On what would have been her 90th birthday, I'm reposting this little essay I wrote the day we lost Joan Rivers.
She was a legend, an icon, a trailblazer, and, perhaps most of all, a survivor—a savvy show biz veteran who knew how to reinvent herself and stay relevant. But even the most durable survivor can’t live forever. When I think about Joan Rivers, I recall a conversation I had decades ago with my buddy Gary, a friend and protege of hers who was writing jokes for a radio show she hosted in the ‘90s. I was visiting him in New York just after Saturday Night Live had aired a sketch lampooning Joan’s new show on the E! network. In the sketch, a skeleton puppet stood in for Joan, its big, toothy mouth opening and closing while an offscreen cast member did a loud, braying imitation of her voice. The death mask puppet lamented that she never should have pissed off Johnny Carson and destroyed her career. It was a funny sketch but incredibly harsh, more so than usual for SNL. I asked Gary if Joan saw it and how she felt about it. “Are you kidding?” he replied, “She loved it! She always says, ‘If they’re talking about you, you’re still in the game.'”

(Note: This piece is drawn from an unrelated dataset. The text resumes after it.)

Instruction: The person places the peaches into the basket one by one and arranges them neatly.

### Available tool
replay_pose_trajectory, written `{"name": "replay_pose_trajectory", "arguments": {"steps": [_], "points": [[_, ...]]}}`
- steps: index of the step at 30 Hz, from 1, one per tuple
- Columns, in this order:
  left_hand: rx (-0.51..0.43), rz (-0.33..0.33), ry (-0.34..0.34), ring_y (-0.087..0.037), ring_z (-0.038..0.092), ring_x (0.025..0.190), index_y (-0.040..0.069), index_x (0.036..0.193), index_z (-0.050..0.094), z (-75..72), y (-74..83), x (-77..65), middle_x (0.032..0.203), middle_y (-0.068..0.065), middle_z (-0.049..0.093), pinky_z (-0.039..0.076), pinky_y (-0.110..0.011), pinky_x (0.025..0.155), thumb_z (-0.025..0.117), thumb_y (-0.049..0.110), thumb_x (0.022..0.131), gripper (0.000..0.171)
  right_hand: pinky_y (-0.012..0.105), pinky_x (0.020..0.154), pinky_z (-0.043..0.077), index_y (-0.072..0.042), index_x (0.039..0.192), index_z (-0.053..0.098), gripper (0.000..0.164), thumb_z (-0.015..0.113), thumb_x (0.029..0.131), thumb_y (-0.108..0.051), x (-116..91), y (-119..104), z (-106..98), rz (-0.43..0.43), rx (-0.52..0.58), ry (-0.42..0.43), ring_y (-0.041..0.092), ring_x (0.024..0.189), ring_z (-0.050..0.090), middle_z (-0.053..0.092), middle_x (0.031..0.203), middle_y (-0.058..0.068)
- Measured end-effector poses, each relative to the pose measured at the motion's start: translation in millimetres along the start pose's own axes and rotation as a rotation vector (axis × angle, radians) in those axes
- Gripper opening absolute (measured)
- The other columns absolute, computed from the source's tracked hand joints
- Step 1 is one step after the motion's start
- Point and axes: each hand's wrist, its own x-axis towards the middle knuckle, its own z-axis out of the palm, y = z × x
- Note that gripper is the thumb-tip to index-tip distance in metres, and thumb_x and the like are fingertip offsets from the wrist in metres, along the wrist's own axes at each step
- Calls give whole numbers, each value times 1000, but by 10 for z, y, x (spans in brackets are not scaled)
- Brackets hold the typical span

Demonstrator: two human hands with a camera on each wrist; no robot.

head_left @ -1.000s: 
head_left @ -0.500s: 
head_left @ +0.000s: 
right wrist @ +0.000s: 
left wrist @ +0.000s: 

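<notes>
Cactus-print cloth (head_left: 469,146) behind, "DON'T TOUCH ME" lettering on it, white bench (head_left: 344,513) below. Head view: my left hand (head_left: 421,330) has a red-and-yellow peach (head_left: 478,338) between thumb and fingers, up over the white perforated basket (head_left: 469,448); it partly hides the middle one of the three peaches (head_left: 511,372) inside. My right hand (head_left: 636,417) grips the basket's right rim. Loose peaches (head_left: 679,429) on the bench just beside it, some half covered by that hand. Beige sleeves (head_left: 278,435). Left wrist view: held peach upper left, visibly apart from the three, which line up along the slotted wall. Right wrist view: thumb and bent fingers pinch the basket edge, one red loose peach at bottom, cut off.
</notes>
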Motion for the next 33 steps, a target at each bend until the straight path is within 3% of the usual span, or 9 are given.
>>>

I had the honor of meeting Joan a few times through Gary. We first met when she wanted to make a documentary about her daughter Melissa’s wedding. My filmmaking partner Webb and I had just finished our first documentary feature, and Gary had attended the premiere screening. He talked up the movie to Joan and gave her his VHS copy. He didn’t tell us that he’d done this, but a week or so later he called and said she wanted to meet with us about a film project. I thought it was ridiculous to even bother setting the meeting up. There was no way Joan Rivers was going to entrust her image to two 27-year-old nobodies with one 16mm documentary under our belts, and I thought our artistic sensibilities would never mesh with hers, but it was a chance to meet a legend, so we went.
I came out of the meeting with even more admiration for Joan than I had going in. We met in her impressive home on 5th Avenue. Sitting in her office, she explained to us her idea with tremendous excitement. She wanted to make a film about what she called “the worst year of your life: the year between your engagement and your wedding.” She envisioned a “warts-and-all” examination of how this major life event can disrupt and challenge the relationship dynamics in a family. She explained how she had yet to meet the soon-to-be in-laws, and how different they were from her and Melissa. “They’re WASPs, we’re Jews. They’re West Coast people, we’re New Yorkers. We’re in show business, they’re horse show business. Just think what the first getting-to-know-you dinner scene will be like!” The more she talked, the more I could see how well thought out the idea was. This was long before the days of reality TV, but she was presciently describing the form and without the abominable reality TV trope of direct-to-camera testimonials. We talked about cinéma vérité, D.A. Pennebacker, Fred Wiseman, the Maysles Brothers; she knew them all, and had even met with Albert Maysles about this documentary idea. I was thrilled to be included in such company. Webb and I were swept up in her enthusiasm and it was immediately clear to us how hiring two hungry, young, and cheap filmmakers could work to her advantage because she could self-finance the picture and maintain control of it. We did our best to pitch ourselves and our approach, and it led to a wonderful, extended conversation.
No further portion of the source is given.